§ **Task instructions**
Restate the opening lines of the material below word for word, stopping after the line that contains "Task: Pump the".

§ **Recorded information**

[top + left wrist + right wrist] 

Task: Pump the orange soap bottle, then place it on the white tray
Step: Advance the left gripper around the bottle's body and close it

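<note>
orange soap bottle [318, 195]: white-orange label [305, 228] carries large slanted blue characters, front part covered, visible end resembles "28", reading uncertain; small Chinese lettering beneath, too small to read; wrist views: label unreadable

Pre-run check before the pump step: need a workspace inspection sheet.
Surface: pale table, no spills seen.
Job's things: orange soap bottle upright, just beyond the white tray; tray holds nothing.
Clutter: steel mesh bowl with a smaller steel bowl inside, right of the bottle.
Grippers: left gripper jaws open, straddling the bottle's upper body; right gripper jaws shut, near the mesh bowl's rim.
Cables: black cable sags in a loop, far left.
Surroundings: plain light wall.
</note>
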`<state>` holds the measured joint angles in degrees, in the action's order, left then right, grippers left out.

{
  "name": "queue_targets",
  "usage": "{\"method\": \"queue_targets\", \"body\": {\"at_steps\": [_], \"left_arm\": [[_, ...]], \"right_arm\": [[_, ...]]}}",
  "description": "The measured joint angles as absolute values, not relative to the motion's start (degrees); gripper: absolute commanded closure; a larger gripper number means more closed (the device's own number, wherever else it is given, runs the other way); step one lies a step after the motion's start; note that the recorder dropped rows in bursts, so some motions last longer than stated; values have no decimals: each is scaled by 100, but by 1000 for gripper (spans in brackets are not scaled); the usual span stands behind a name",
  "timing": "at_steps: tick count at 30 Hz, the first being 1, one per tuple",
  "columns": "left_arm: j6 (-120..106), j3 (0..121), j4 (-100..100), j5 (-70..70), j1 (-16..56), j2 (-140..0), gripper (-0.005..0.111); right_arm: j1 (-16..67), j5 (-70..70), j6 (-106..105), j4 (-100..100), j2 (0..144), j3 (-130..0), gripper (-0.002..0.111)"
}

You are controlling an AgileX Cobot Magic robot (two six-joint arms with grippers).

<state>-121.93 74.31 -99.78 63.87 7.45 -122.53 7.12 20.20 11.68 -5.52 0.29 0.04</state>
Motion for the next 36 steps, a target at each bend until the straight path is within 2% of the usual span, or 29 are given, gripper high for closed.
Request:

§ **Final answer**
[top + left wrist + right wrist] 

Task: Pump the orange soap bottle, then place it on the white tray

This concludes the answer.